Mais le tumultueux président républicain n’est pas seul responsable de cette dynamique : le retrait progressif de la France du Niger, du Mali, et du Tchad dans le cadre de gouvernements pour certains issus de coups d’Etat militaires, interroge sur la pérennité des équilibres issus de la période post-coloniale. Au sein d’une zone particulièrement touchée par les mouvements séparatistes, alimentée par des tensions religieuses et ethniques, la capacité de ces gouvernements à se maintenir au pouvoir peut être mise en question. Sur le reste du continent africain la crise soudanaise s’enkyste sur un territoire de facto divisé entre les loyalistes et les paramilitaires des Forces de Soutien Rapide qui contrôlent le sud du pays. En Somalie et au Mozambique également le pouvoir est confronté à la montée en puissance de groupes rebelles qui risquent d’évoluer en nouveaux foyers de guerre civile. En Amérique du Sud l’effondrement progressif de l’économie vénézuélienne rend probable une nouvelle position belliqueuse envers la Guyana voisine, riche en pétrole et minerais, à l’image des déclarations de 2023. Dans la zone asiatique enfin la situation au Myanmar continue de se dégrader et le conflit entre le Pakistan et l’Afghanistan soutien aux talibans pakistanais semble augurer d’une année meurtrière, après des années de soutien aux forces talibanes.
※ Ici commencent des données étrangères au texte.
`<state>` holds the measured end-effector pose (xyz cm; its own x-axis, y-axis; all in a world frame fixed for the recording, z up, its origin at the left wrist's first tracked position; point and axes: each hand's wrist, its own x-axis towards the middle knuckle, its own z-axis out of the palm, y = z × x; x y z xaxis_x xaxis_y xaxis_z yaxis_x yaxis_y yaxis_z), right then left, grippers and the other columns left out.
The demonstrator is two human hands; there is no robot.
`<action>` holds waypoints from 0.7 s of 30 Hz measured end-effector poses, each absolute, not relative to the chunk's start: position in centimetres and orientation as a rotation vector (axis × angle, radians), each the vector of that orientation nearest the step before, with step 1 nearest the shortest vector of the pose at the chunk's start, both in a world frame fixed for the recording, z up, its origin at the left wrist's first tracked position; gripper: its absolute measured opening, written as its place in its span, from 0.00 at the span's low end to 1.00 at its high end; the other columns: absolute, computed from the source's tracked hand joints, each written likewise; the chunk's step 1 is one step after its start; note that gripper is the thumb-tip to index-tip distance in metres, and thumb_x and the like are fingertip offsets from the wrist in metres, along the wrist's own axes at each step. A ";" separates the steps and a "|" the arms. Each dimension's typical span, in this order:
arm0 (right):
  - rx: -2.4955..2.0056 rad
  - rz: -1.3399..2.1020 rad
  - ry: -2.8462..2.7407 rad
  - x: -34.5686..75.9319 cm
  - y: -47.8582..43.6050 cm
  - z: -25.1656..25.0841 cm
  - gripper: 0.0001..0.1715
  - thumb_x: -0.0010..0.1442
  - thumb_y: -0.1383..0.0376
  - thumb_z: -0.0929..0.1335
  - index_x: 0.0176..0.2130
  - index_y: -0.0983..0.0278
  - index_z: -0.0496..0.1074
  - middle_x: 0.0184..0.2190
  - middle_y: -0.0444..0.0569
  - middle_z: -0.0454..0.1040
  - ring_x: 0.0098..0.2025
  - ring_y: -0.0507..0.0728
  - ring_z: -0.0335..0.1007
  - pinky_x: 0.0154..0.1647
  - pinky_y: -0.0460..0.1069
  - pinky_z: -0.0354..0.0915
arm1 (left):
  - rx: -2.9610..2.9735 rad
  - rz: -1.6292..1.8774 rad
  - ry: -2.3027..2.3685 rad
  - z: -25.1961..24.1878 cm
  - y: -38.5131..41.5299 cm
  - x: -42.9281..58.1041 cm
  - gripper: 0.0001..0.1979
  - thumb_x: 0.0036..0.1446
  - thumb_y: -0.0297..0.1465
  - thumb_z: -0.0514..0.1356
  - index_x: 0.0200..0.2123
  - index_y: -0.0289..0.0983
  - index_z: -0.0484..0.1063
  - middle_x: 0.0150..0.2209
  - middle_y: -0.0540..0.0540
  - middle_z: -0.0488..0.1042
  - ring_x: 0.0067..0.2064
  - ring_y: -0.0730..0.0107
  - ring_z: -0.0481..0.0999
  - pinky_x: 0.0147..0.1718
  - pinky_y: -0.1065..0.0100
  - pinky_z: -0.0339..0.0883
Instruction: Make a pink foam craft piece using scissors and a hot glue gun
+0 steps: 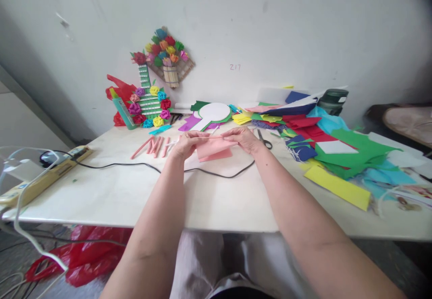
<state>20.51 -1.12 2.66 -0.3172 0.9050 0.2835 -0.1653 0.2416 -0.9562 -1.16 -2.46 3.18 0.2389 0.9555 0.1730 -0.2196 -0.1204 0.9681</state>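
A sheet of salmon-pink paper (214,147) is stretched between my two hands over the white table. My left hand (189,145) pinches its upper left edge, and my right hand (243,139) pinches the upper right. Along that top edge the paper looks folded or rolled. A second pink layer shows just below it; whether it is the same sheet I cannot tell. Left of my left hand lie several thin pink paper rolls (155,146). Close to my right hand is a pair of dark scissors (266,143).
A black cable (222,175) crosses the table before my hands, from a power strip (64,167) at left. Paper flower crafts (151,103) and a glue bottle (123,112) stand behind. Coloured sheets (351,152) pile up at right, near a dark green jar (332,101).
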 end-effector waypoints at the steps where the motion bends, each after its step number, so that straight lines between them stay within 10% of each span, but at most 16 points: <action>1: -0.737 1.290 -1.477 20.5 -1.1 2.6 0.11 0.35 0.69 0.74 0.26 0.63 0.79 0.26 0.47 0.77 0.33 0.53 0.70 0.42 0.51 0.62 | 1.281 1.210 0.780 3.2 -2.5 -1.2 0.12 0.30 0.29 0.70 0.24 0.33 0.78 0.24 0.44 0.76 0.27 0.68 0.73 0.28 0.68 0.63; 21: -0.802 1.163 -1.558 20.6 -0.5 2.0 0.17 0.38 0.63 0.75 0.32 0.65 0.76 0.26 0.45 0.75 0.29 0.50 0.67 0.34 0.47 0.62 | 1.457 1.151 0.857 2.5 -1.7 -1.7 0.23 0.35 0.34 0.70 0.39 0.35 0.76 0.30 0.45 0.76 0.29 0.72 0.73 0.28 0.71 0.64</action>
<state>20.60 -0.47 1.98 -0.2887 0.9023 0.3203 -0.0507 0.3196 -0.9462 -1.71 -1.68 2.54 0.2826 0.9356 0.2115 -0.0654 -0.2012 0.9774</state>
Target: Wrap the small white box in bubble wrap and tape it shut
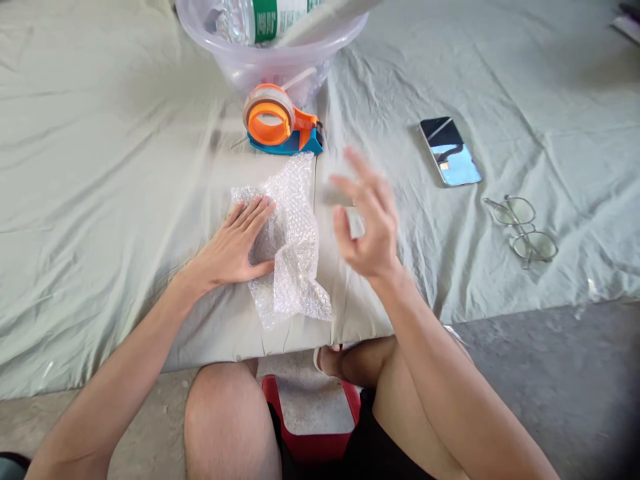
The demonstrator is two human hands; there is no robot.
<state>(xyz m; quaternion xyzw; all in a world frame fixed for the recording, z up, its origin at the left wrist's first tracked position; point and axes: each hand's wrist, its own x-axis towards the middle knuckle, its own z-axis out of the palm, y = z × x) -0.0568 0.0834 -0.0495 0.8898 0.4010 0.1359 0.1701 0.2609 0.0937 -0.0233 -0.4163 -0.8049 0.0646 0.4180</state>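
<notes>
A crumpled sheet of bubble wrap (297, 247) lies on the cloth-covered table near its front edge, one part folded over another. My left hand (240, 243) rests flat on its left side, fingers spread and pressing down. Whether anything is wrapped inside cannot be made out. My right hand (370, 220) is raised to the right of the wrap, apart from it, slightly blurred, with its fingers apart and nothing visible in them. Just beyond the wrap stands an orange and blue tape dispenser (273, 123) with a roll of clear tape.
Behind the dispenser is a translucent plastic basin (270, 57) holding a plastic bottle with a green label (265, 20). To the right lie a phone (450, 152) and a pair of glasses (523, 227) on the grey-green cloth (125, 167). A red stool (315, 443) shows below.
</notes>
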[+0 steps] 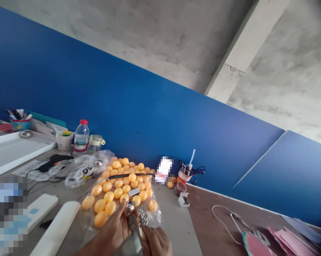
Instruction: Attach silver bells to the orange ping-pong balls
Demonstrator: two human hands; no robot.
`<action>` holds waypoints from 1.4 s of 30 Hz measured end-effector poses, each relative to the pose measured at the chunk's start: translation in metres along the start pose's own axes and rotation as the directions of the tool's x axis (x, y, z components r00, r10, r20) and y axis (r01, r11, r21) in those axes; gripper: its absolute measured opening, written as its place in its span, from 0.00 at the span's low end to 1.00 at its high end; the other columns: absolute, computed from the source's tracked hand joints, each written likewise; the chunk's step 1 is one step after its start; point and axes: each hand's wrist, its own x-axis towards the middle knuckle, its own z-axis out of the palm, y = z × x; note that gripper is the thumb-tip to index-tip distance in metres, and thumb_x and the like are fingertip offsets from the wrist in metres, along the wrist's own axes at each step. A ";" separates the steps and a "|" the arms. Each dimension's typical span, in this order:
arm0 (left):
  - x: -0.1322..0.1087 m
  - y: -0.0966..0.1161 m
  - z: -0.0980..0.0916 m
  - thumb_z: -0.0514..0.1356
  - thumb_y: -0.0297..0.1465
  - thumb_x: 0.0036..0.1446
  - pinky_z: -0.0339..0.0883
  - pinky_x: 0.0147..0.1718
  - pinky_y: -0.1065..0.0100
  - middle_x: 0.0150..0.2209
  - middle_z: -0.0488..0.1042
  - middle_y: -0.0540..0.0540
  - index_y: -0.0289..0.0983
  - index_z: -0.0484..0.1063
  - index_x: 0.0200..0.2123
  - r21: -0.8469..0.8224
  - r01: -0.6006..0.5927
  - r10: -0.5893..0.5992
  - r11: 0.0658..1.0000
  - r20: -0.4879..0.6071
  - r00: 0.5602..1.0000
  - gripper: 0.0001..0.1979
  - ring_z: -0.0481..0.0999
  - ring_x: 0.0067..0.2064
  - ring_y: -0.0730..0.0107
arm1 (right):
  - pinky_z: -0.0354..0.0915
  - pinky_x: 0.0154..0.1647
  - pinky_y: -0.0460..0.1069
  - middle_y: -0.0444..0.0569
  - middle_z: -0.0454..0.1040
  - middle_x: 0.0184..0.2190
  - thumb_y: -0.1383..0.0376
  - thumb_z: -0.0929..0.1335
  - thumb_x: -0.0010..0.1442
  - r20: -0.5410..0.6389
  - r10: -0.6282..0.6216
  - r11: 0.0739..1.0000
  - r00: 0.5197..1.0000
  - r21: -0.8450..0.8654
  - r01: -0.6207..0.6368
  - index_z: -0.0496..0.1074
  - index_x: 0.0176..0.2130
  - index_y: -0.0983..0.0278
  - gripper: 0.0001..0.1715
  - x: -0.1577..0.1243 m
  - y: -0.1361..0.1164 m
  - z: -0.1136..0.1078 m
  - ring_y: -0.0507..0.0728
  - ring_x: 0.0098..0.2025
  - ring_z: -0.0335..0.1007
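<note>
My left hand [117, 225] pinches a shiny silver ball [130, 207] between its thumb and fingers, low in the middle of the view. Just below the ball, a flat grey tool [135, 234] with a blurred outline points up towards it. My right hand [158, 241] is curled closed against that tool's right side. More silver pieces [143, 217] glint beside the fingers, too small to make out. Behind both hands lies a clear plastic bag of orange balls [118, 193]. Across the bag rests a thin black stick [131, 175], and a small white label [134, 192] shows on it.
On the left are a white tray [47, 146], bottle [81, 138], glass jar [95, 142], glue gun [53, 161] and white roll [56, 227]. A lit phone [163, 170], pen cup [184, 176] and small box [184, 201] stand behind. Pink sheets [291, 241] lie right, before the blue partition [150, 106].
</note>
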 end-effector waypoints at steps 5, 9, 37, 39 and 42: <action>-0.006 0.002 0.004 0.69 0.43 0.61 0.69 0.30 0.68 0.26 0.79 0.49 0.36 0.77 0.34 0.085 0.049 -0.053 0.995 0.046 0.998 0.16 0.77 0.28 0.67 | 0.68 0.21 0.49 0.47 0.81 0.27 0.59 0.56 0.78 0.148 -0.018 1.000 0.989 0.014 0.016 0.72 0.52 0.63 0.19 0.002 -0.001 0.000 0.57 0.20 0.74; -0.008 0.003 0.004 0.71 0.42 0.59 0.70 0.32 0.67 0.27 0.80 0.48 0.37 0.76 0.34 0.102 -0.027 0.023 0.994 0.041 0.999 0.15 0.78 0.29 0.66 | 0.68 0.23 0.50 0.45 0.80 0.26 0.61 0.57 0.78 0.151 0.012 1.000 0.988 0.025 -0.016 0.71 0.50 0.61 0.16 -0.001 -0.007 0.000 0.57 0.20 0.74; 0.004 -0.003 -0.004 0.65 0.34 0.65 0.72 0.40 0.63 0.31 0.84 0.47 0.38 0.78 0.32 0.068 0.055 -0.056 0.996 0.000 0.998 0.09 0.82 0.34 0.65 | 0.70 0.22 0.51 0.48 0.81 0.29 0.61 0.56 0.78 0.132 0.113 0.992 0.985 -0.074 -0.104 0.73 0.53 0.60 0.20 0.009 -0.007 -0.012 0.58 0.22 0.75; 0.005 -0.005 -0.006 0.66 0.36 0.65 0.73 0.40 0.62 0.30 0.82 0.47 0.37 0.77 0.32 0.038 0.035 -0.036 0.999 0.008 0.999 0.10 0.81 0.33 0.64 | 0.73 0.26 0.51 0.50 0.82 0.31 0.62 0.57 0.78 0.089 0.128 0.990 0.988 -0.077 -0.121 0.73 0.55 0.61 0.19 0.012 -0.007 -0.017 0.59 0.25 0.77; 0.006 -0.006 -0.007 0.66 0.38 0.65 0.73 0.39 0.63 0.30 0.82 0.46 0.36 0.78 0.34 0.036 0.047 -0.048 0.998 0.048 0.998 0.11 0.80 0.31 0.65 | 0.74 0.29 0.50 0.51 0.82 0.32 0.62 0.57 0.78 0.046 0.170 0.981 0.984 -0.104 -0.165 0.73 0.56 0.61 0.19 0.016 -0.008 -0.019 0.59 0.27 0.79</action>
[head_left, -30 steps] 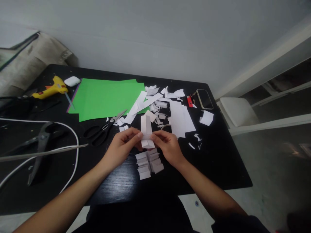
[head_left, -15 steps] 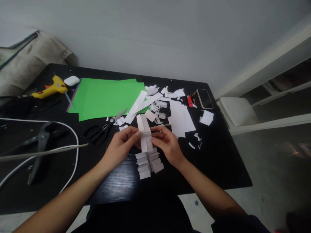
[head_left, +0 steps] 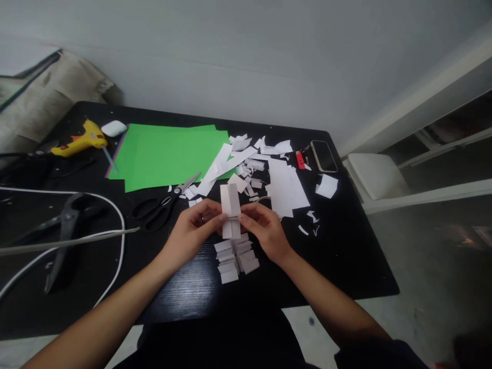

Au-delà d’un seul tableau déprimant des conflits encore actifs en ce début d’année 2025, la nature de ces conflits ou de ces prises de position internationale pose la question de la pertinence des frontières, notamment issues de la période coloniale puis de la décolonisation du XXe siècle. Le Groenland, sans forcément devenir américain, sera probablement indépendant d’ici peu, dans la continuité du processus entériné depuis 2019. L’Ukraine sera probablement, au nom d’une realpolitik américaine, amputée d’une partie de son territoire, un évènement qui marquera l’histoire d’une Europe dont la caractéristique principale était la stabilité et la paix depuis sinon 1945 du moins la fin de la guerre froide. Rupture symbolique également, avec le retour au pouvoir d’un Donald Trump qui semble plus que jamais vouloir casser les codes d’un formalisme des relations internationales qui lui semblent absurdes au nom de la protection des intérêts américains. La question désormais, et l’aboutissement des processus russo-ukrainiens et israélo-palestiniens en seront les déclencheurs, est de savoir quel effet auront ces premiers dominos. En reconnaissant que l’inviolabilité des frontières n’est plus une règle d’airain sur la scène internationale, en reconnaissant que l’annexion par la force n’est plus synonyme d’engagement pour les forces du droit international, la porte pourra sembler ouverte à la réorganisation des frontières de nombreux pays, au nom de considérations économiques ou ethniques.